Activity:
Only the lines from the beginning of the material below through the line with "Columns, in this" should be retyped exactly, and pictures are to be skipped.
%%
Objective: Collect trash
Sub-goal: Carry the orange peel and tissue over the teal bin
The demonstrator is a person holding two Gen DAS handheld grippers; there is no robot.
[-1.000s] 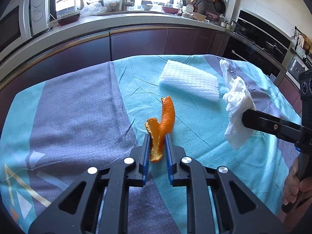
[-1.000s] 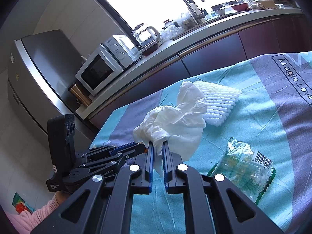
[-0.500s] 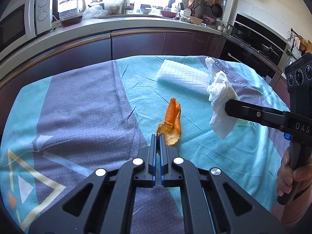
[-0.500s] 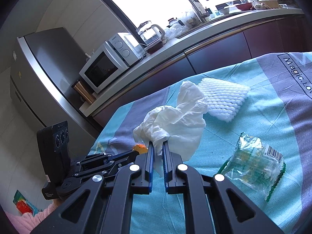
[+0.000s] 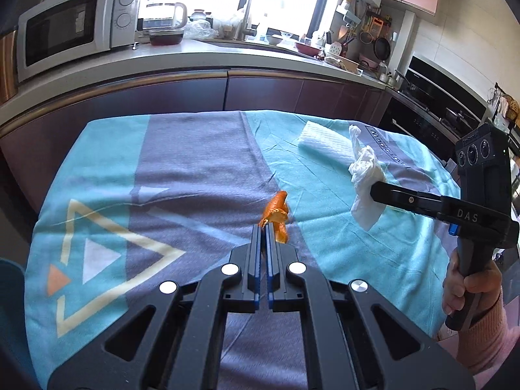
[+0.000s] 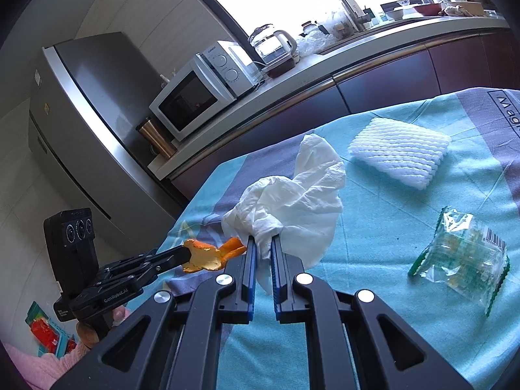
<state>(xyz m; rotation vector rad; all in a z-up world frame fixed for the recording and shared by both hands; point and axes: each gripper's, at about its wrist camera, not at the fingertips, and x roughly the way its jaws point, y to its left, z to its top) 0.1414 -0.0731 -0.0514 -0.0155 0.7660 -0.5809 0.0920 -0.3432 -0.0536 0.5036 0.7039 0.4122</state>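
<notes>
An orange peel hangs clear of the tablecloth, pinched at the tips of my left gripper, which is shut on it. In the right wrist view the same peel sticks out of that left gripper at the lower left. My right gripper is shut on a crumpled white tissue, held above the cloth. From the left wrist view the tissue dangles from the right gripper at the right. A white foam net and a clear plastic wrapper lie on the table.
The table wears a teal and grey cloth. Behind it runs a kitchen counter with a microwave and a kettle. A fridge stands at the left. A hand in a pink sleeve holds the right gripper's handle.
My left gripper closed on the orange peel and lifted it off the cloth, drawing back and to the left. The right gripper kept the tissue and shifted slightly.
</notes>
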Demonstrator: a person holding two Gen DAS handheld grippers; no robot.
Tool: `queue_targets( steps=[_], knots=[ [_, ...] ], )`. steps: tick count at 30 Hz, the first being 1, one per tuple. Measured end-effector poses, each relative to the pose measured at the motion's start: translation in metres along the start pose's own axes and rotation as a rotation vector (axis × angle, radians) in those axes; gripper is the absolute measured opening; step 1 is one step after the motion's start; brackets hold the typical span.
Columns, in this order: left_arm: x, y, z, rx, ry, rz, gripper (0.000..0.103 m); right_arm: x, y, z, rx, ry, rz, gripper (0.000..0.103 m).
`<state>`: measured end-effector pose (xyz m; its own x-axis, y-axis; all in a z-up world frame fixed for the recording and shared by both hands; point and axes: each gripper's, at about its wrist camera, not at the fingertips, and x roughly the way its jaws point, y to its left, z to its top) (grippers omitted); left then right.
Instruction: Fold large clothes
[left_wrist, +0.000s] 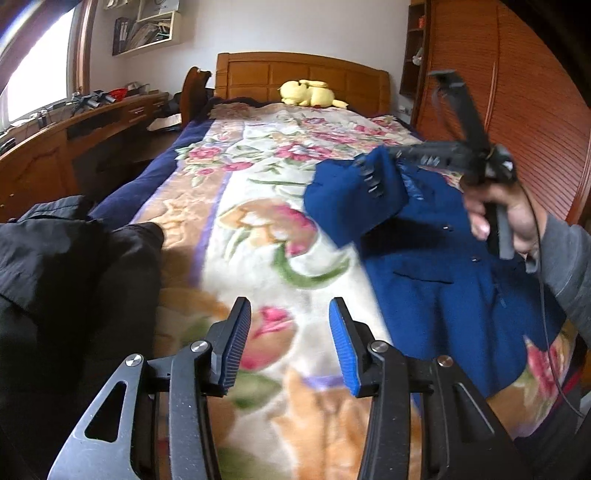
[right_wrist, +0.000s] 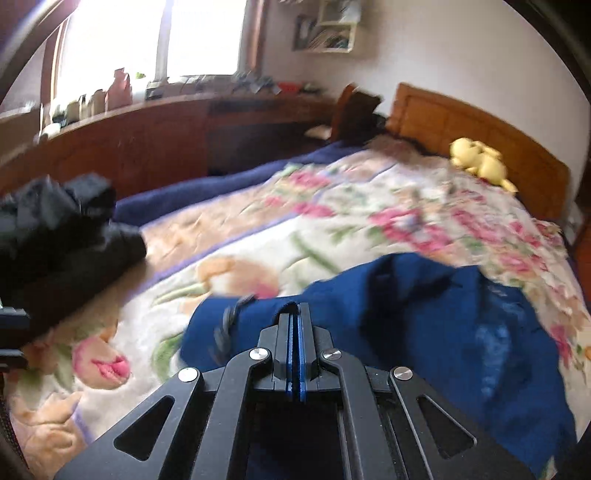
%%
Exercise result:
Objective: Collect trash
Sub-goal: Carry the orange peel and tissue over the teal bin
The demonstrator is a person holding two Gen DAS handheld grippers; there is no robot.
[-1.000s] 
[-1.000s] 
[-0.500s] 
[-0.500s] 
[+0.000s] 
[+0.000s] 
<state>(xyz m; rotation vector rad; all in a z-up world frame fixed for the recording and shared by both hands; point and axes: each gripper's, at about its wrist camera, not at the fingertips, and x roughly the way its jaws point, y to its left, z to its top) 0.1414 -0.0731 -0.0514 -0.0155 0.7660 -0.5809 0.0920 -0.3432 -0.0536 0.5036 0.7039 0.4122</state>
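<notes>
An orange peel hangs clear of the tablecloth, pinched at the tips of my left gripper, which is shut on it. In the right wrist view the same peel sticks out of that left gripper at the lower left. My right gripper is shut on a crumpled white tissue, held above the cloth. From the left wrist view the tissue dangles from the right gripper at the right. A white foam net and a clear plastic wrapper lie on the table.
The table wears a teal and grey cloth. Behind it runs a kitchen counter with a microwave and a kettle. A fridge stands at the left. A hand in a pink sleeve holds the right gripper's handle.
My left gripper closed on the orange peel and lifted it off the cloth, drawing back and to the left. The right gripper kept the tissue and shifted slightly.
</notes>
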Demonstrator: a person holding two Gen DAS handheld grippers; no robot.
Tool: `queue_targets( steps=[_], knots=[ [_, ...] ], )`. steps: tick count at 30 Hz, the first being 1, one per tuple. Measured end-effector poses, each relative to the pose measured at the motion's start: translation in metres along the start pose's own axes and rotation as a rotation vector (axis × angle, radians) in those axes; gripper is the absolute measured opening; step 1 is one step after the motion's start; brackets hold the typical span.
Columns, in this order: left_arm: x, y, z, rx, ry, rz, gripper (0.000..0.103 m); right_arm: x, y, z, rx, ry, rz, gripper (0.000..0.103 m).

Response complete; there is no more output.